DATA LISTING »
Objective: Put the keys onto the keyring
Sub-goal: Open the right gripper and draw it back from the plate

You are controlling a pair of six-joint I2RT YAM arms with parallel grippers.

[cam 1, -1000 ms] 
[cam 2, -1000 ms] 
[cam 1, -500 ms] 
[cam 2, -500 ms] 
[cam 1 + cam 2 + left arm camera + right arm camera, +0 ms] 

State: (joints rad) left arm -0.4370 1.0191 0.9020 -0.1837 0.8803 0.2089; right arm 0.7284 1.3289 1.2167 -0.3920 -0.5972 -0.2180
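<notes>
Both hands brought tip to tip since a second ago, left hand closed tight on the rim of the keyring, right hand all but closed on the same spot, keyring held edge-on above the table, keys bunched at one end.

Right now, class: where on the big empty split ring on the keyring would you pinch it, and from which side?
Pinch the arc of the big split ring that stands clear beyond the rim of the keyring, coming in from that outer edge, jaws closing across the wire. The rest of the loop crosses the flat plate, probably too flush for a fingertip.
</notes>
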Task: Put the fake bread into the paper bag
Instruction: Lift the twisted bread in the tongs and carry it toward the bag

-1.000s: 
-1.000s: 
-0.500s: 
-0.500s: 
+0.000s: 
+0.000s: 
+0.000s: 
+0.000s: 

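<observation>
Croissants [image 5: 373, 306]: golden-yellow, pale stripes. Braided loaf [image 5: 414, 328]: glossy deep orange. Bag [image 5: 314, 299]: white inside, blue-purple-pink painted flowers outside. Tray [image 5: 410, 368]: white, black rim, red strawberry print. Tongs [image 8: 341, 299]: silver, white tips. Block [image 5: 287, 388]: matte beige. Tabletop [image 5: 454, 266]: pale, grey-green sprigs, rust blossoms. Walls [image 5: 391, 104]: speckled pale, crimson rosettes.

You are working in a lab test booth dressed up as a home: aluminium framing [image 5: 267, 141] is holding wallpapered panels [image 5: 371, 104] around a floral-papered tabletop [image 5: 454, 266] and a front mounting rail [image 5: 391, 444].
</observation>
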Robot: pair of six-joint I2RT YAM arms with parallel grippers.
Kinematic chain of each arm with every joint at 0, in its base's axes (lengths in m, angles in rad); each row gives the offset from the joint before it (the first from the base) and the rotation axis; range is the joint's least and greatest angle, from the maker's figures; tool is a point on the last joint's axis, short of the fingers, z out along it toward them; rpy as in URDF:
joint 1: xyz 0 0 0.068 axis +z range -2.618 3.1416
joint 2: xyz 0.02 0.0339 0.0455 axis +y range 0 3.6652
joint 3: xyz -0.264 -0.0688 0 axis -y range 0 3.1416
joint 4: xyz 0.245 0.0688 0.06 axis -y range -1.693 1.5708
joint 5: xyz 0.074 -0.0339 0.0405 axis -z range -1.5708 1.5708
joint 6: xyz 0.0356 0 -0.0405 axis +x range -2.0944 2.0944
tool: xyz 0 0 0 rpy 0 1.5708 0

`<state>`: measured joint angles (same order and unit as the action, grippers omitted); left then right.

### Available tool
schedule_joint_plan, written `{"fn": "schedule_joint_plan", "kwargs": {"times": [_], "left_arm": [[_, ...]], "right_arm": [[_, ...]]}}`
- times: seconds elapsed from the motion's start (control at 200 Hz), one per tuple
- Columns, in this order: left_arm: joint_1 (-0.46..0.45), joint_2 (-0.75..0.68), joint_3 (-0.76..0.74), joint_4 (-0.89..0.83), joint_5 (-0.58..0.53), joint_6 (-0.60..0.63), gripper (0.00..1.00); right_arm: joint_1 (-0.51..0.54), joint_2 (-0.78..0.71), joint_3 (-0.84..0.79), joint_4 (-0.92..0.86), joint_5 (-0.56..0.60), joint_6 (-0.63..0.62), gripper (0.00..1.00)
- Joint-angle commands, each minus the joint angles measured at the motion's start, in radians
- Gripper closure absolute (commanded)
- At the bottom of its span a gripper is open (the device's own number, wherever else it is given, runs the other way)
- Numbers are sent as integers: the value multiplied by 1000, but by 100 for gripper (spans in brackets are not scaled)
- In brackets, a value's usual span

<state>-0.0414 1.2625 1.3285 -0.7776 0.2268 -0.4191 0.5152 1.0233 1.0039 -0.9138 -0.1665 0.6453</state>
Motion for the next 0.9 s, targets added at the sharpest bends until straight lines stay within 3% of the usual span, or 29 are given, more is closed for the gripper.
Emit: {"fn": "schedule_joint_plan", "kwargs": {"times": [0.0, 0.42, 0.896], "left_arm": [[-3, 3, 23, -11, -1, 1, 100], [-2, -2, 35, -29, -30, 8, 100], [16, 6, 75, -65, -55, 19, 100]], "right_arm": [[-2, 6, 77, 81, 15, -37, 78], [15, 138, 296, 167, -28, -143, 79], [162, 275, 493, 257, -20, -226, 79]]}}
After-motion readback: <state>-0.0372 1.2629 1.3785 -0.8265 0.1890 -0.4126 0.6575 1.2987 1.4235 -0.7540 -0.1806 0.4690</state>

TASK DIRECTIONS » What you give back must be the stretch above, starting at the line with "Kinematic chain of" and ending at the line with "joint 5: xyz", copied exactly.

FINISHED TASK »
Kinematic chain of each arm with every joint at 0, in its base's axes (lengths in m, angles in rad); each row gives the offset from the joint before it (the first from the base) and the rotation axis; range is the joint's least and greatest angle, from the maker's figures; tool is a point on the last joint's axis, short of the fingers, z out along it toward them; rpy as in URDF:
joint 1: xyz 0 0 0.068 axis +z range -2.618 3.1416
joint 2: xyz 0.02 0.0339 0.0455 axis +y range 0 3.6652
joint 3: xyz -0.264 -0.0688 0 axis -y range 0 3.1416
joint 4: xyz 0.245 0.0688 0.06 axis -y range -1.693 1.5708
joint 5: xyz 0.074 -0.0339 0.0405 axis -z range -1.5708 1.5708

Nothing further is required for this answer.